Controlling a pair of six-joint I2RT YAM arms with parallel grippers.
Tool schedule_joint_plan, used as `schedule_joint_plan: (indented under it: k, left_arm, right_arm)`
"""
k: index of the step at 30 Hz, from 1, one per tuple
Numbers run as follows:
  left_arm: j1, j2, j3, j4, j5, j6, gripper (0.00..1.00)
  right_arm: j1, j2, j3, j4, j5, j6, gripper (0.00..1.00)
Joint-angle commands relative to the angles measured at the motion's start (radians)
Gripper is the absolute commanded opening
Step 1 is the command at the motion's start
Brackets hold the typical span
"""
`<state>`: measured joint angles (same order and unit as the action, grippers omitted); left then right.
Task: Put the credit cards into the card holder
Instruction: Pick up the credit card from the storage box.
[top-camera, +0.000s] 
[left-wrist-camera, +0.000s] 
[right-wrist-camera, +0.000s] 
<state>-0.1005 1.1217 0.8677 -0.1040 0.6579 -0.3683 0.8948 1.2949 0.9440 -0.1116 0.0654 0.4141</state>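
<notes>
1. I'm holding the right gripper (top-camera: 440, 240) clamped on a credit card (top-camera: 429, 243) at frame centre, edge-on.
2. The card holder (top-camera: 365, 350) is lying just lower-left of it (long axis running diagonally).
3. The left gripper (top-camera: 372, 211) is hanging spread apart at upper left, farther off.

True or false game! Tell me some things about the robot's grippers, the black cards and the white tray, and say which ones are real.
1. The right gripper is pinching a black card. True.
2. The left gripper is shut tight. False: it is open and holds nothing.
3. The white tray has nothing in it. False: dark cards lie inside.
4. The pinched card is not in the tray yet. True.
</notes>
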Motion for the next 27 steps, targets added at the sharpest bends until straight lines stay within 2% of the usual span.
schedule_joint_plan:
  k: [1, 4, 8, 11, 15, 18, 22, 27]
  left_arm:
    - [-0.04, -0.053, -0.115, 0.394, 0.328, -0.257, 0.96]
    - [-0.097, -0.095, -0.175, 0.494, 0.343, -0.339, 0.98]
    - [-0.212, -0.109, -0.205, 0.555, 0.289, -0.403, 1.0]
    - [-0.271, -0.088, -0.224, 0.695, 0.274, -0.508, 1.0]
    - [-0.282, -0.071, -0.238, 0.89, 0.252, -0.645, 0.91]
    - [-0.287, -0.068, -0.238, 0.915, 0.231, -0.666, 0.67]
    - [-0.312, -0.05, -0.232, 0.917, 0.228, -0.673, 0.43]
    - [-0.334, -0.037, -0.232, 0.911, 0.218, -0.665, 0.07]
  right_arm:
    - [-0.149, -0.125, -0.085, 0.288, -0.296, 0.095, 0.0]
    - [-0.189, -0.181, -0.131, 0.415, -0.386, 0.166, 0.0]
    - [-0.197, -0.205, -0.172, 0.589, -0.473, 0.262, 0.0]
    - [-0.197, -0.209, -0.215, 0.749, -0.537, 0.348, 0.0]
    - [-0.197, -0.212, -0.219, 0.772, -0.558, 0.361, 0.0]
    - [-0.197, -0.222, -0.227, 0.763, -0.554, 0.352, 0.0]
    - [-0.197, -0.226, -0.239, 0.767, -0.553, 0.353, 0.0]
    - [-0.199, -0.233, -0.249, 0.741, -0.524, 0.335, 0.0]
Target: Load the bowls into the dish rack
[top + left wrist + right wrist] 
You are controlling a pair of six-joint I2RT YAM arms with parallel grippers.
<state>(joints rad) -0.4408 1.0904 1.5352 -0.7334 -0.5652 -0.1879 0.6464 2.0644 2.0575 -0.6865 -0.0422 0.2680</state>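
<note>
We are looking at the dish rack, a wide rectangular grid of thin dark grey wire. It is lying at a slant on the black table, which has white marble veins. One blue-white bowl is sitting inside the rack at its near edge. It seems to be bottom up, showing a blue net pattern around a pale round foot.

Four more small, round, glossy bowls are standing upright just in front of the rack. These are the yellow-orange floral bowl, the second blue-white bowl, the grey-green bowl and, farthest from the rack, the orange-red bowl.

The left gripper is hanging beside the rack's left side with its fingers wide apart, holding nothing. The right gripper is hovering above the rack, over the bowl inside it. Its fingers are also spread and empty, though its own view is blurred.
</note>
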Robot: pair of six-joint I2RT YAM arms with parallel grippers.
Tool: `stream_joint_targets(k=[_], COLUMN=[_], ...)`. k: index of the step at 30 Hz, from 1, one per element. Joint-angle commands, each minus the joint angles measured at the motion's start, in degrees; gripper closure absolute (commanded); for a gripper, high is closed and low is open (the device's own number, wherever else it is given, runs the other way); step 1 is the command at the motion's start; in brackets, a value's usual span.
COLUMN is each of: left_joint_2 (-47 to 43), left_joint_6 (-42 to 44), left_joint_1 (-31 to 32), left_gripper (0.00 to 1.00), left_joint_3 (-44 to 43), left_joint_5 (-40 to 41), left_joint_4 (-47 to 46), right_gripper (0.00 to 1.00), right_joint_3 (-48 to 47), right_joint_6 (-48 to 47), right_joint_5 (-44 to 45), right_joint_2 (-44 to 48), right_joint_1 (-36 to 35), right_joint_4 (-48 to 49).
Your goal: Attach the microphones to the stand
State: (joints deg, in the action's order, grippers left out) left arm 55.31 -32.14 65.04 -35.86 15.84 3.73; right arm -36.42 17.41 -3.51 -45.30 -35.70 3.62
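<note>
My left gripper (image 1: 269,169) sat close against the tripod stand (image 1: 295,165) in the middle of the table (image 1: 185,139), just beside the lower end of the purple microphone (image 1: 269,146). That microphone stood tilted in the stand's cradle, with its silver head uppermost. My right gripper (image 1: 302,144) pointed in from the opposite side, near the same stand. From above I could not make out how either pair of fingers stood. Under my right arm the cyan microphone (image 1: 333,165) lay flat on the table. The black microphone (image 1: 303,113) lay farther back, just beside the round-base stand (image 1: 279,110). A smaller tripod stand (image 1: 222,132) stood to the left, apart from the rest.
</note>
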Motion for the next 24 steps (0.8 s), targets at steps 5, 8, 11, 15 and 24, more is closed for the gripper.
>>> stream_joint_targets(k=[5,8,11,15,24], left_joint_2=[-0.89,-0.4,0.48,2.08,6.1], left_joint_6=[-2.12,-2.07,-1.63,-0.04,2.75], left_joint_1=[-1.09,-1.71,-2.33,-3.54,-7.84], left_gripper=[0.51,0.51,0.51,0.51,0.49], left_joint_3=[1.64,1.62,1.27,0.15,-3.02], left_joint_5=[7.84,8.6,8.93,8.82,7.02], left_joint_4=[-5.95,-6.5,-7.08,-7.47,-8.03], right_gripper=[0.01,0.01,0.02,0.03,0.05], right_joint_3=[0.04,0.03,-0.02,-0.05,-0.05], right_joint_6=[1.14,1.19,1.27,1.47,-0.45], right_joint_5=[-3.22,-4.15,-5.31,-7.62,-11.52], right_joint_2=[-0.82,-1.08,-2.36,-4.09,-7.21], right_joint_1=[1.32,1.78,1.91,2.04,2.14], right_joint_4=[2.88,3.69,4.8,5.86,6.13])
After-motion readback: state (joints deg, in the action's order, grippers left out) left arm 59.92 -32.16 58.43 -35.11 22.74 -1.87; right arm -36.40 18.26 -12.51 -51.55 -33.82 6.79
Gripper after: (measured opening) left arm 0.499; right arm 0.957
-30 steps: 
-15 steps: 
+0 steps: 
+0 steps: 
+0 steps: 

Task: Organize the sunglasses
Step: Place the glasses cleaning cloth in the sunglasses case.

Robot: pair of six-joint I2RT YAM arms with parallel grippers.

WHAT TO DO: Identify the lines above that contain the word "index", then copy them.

OUTPUT FOR THIS EXERCISE:
k: index of the step at 30 Hz, from 1, one per tuple
Tool: `stream_joint_targets(k=[_], COLUMN=[_], ...)`. k: index of the step at 30 Hz, from 1, one per element. Joint-angle commands, each minus the joint angles measured at the motion's start, in degrees; gripper closure absolute (commanded); for a gripper, high is closed and low is open (the device's own number, wherever else it is given, runs the other way); step 1 is the command at the motion's start; in brackets, a value's usual span.

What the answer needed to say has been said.